*** Entries provided ***
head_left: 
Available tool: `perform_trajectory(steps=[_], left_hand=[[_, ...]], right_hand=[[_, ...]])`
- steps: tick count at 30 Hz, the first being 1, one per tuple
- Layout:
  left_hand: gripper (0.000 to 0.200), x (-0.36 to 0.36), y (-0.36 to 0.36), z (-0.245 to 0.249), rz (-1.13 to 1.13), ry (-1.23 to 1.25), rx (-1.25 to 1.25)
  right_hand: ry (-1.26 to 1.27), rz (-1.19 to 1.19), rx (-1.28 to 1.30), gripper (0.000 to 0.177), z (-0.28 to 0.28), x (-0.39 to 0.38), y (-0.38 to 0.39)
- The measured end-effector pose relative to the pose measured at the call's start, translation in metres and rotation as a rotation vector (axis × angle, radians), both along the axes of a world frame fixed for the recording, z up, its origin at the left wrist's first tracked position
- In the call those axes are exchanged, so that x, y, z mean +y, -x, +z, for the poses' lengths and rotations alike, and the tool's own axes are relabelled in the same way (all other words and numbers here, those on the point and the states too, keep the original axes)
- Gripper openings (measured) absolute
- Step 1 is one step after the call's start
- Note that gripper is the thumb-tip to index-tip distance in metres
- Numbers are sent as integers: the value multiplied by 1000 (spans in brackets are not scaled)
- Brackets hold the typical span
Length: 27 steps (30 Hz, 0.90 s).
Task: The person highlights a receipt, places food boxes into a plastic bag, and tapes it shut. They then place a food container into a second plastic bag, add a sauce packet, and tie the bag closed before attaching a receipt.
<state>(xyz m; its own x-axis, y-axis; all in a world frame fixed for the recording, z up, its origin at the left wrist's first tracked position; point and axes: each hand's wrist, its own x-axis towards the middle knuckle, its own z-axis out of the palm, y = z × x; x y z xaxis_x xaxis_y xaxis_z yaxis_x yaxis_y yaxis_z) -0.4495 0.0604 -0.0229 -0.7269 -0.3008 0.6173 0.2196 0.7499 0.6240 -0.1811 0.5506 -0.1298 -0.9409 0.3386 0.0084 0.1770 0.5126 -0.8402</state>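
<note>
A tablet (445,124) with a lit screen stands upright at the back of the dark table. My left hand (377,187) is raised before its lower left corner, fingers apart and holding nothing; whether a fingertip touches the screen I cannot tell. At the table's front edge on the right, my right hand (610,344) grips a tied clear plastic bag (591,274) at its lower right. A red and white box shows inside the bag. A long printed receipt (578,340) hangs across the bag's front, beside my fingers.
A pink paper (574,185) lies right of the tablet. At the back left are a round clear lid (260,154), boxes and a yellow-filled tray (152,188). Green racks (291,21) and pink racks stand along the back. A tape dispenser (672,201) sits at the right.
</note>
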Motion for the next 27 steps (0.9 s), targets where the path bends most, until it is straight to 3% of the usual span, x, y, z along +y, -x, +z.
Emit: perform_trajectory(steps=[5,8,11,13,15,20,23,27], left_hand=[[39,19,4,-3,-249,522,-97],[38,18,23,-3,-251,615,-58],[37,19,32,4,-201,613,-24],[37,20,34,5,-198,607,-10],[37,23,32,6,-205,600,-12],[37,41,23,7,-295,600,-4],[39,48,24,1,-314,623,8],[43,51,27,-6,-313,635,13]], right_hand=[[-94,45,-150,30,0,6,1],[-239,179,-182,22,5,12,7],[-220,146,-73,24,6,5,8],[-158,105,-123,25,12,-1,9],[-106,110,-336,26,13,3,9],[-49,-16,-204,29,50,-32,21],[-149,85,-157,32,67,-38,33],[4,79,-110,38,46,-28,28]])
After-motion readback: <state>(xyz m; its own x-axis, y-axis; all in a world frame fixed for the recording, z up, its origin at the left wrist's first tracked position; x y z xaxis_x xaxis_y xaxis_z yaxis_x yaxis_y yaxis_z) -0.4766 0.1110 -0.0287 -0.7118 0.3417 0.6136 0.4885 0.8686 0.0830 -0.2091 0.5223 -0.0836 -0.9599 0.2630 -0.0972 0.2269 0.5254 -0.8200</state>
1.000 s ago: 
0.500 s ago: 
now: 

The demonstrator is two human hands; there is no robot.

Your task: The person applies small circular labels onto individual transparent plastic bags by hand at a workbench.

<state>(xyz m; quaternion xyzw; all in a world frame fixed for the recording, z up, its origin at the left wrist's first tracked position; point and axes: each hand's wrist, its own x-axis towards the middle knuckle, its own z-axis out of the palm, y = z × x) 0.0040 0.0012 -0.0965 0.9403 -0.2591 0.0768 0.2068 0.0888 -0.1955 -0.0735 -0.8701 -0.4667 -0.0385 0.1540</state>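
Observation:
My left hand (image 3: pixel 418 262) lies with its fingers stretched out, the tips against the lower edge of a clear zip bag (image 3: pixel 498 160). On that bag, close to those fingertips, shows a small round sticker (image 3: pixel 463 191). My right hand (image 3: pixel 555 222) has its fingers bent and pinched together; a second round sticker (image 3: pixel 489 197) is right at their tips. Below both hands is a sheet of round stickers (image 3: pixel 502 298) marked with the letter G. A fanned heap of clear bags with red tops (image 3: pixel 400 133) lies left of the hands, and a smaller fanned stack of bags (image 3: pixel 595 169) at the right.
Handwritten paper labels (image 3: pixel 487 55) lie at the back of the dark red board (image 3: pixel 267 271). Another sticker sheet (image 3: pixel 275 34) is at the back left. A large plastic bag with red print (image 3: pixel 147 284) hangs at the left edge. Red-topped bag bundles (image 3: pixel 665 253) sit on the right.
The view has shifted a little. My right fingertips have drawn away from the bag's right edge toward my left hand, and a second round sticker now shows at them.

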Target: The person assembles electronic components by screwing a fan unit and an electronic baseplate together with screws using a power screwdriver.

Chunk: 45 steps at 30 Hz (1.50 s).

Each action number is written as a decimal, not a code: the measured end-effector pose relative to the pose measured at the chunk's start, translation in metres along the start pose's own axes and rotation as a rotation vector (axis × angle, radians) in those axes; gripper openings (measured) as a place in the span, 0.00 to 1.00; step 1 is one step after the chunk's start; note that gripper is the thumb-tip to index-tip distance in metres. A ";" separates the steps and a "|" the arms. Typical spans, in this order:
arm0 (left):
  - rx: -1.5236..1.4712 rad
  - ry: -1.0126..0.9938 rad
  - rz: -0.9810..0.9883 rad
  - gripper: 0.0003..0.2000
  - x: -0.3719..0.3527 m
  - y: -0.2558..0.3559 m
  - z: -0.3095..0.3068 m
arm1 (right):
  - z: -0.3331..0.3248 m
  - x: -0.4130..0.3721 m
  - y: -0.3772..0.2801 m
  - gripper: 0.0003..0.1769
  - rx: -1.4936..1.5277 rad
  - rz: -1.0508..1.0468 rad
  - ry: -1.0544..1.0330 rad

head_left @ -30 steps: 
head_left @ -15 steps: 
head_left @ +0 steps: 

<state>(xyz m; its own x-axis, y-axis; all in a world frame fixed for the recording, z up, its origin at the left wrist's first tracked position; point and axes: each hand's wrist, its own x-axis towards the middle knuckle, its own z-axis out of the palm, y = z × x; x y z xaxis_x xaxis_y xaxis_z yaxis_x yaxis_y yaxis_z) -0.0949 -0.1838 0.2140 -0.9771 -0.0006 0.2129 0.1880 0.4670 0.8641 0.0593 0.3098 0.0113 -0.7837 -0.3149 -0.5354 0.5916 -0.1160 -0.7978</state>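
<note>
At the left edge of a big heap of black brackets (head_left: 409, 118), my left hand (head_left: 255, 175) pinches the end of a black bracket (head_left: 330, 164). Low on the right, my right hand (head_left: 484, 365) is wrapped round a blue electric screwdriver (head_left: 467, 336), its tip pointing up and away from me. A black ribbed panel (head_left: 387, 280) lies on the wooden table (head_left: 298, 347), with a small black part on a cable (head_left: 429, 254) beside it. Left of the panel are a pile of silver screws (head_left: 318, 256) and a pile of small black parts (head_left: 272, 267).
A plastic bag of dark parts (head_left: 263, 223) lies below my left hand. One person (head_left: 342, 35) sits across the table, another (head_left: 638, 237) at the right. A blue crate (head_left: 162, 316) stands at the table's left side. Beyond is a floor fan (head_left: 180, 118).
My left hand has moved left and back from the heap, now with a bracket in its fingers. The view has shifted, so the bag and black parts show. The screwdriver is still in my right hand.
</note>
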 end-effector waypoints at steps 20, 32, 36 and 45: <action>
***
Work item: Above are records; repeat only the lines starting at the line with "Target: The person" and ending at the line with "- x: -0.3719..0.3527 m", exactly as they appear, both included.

Result of the task:
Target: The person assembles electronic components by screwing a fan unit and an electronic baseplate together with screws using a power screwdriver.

Chunk: 45 steps at 30 Hz (1.50 s).

Each action number is written as a decimal, not a code: the measured end-effector pose relative to the pose measured at the chunk's start, translation in metres along the start pose's own axes and rotation as a rotation vector (axis × angle, radians) in those axes; gripper openings (measured) as a place in the span, 0.00 to 1.00; step 1 is one step after the chunk's start; note that gripper is the thumb-tip to index-tip distance in metres. A ";" separates the steps and a "|" the arms. Typical spans, in this order:
arm0 (left):
  - rx: -1.5236..1.4712 rad
  - ry: -1.0126..0.9938 rad
  - rz: -0.9810..0.9883 rad
  - gripper: 0.0003..0.2000
  - x: -0.3719..0.3527 m

Work on this exercise is now complete.